Return the records word for word. Any pictures in them are not part of the copy.

**** DATASET ****

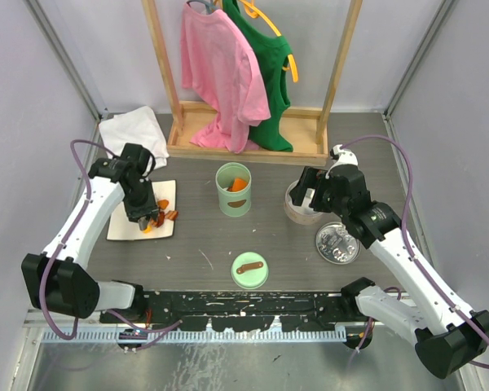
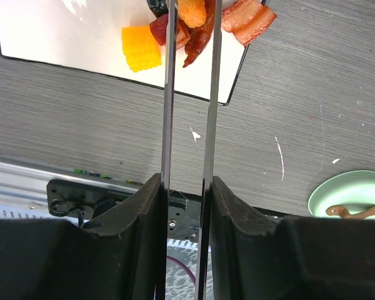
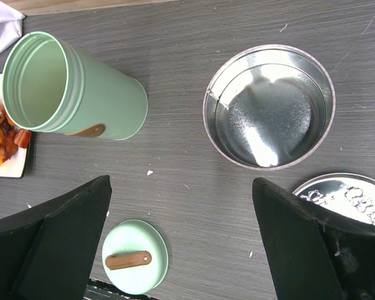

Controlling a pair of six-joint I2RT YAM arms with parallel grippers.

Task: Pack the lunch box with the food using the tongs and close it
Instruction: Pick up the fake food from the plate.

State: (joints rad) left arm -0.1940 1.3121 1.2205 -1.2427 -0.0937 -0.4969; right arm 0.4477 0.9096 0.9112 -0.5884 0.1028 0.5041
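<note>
My left gripper (image 2: 186, 181) is shut on the tongs (image 2: 169, 94), whose two thin metal arms run up to the food (image 2: 200, 28) on a white plate (image 2: 62, 37). An orange piece (image 2: 192, 11) sits between the arms; the tongs' tips are cut off at the frame edge. From above, the left gripper (image 1: 138, 204) hangs over the food (image 1: 159, 218). The lunch box (image 1: 234, 189), a green cylinder, stands upright and uncovered with orange pieces inside. Its green lid (image 1: 249, 270) lies flat on the table. My right gripper (image 3: 181, 187) is open with nothing in it, above the table between the lunch box (image 3: 69, 87) and the lid (image 3: 134, 256).
A round metal tin (image 3: 269, 106) stands uncovered beside the right gripper, with its metal lid (image 3: 347, 197) lying nearby. A wooden rack (image 1: 179, 106) with a pink and a green shirt is at the back. A white cloth (image 1: 134, 130) lies at the back left.
</note>
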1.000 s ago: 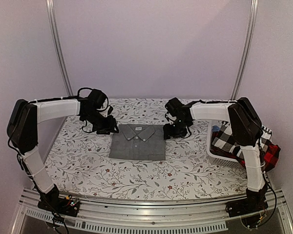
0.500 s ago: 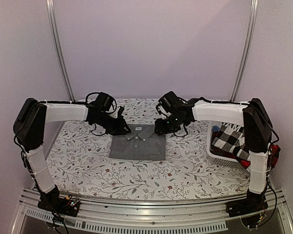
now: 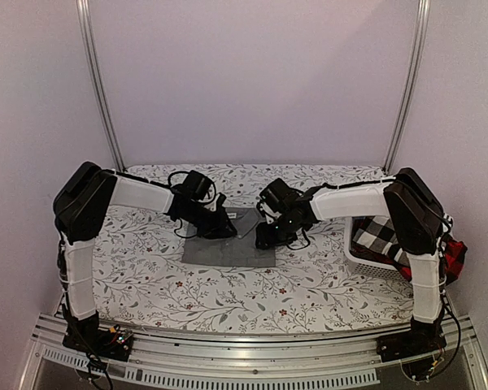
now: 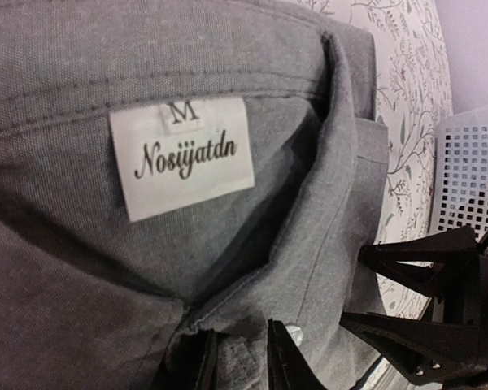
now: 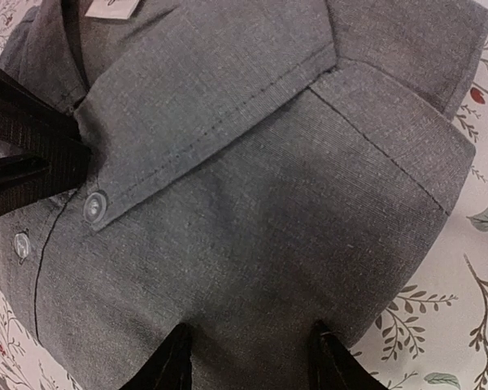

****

■ **EXPECTED OUTPUT**
Controlling a pair of six-joint I2RT YAM arms with parallel grippers.

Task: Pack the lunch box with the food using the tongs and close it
Instruction: Pick up the fake food from the plate.

State: (joints rad) left arm -0.1940 1.3121 1.2205 -1.2427 -0.0937 -0.4969; right arm 0.4477 0.9096 0.9112 -0.5884 0.1028 0.5041
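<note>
My left gripper (image 2: 186, 181) is shut on the tongs (image 2: 169, 94), whose two thin metal arms run up to the food (image 2: 200, 28) on a white plate (image 2: 62, 37). An orange piece (image 2: 192, 11) sits between the arms; the tongs' tips are cut off at the frame edge. From above, the left gripper (image 1: 138, 204) hangs over the food (image 1: 159, 218). The lunch box (image 1: 234, 189), a green cylinder, stands upright and uncovered with orange pieces inside. Its green lid (image 1: 249, 270) lies flat on the table. My right gripper (image 3: 181, 187) is open with nothing in it, above the table between the lunch box (image 3: 69, 87) and the lid (image 3: 134, 256).
A round metal tin (image 3: 269, 106) stands uncovered beside the right gripper, with its metal lid (image 3: 347, 197) lying nearby. A wooden rack (image 1: 179, 106) with a pink and a green shirt is at the back. A white cloth (image 1: 134, 130) lies at the back left.
</note>
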1.000 s ago: 
0.500 s ago: 
now: 
now: 
now: 

This exercise has been worked through to completion.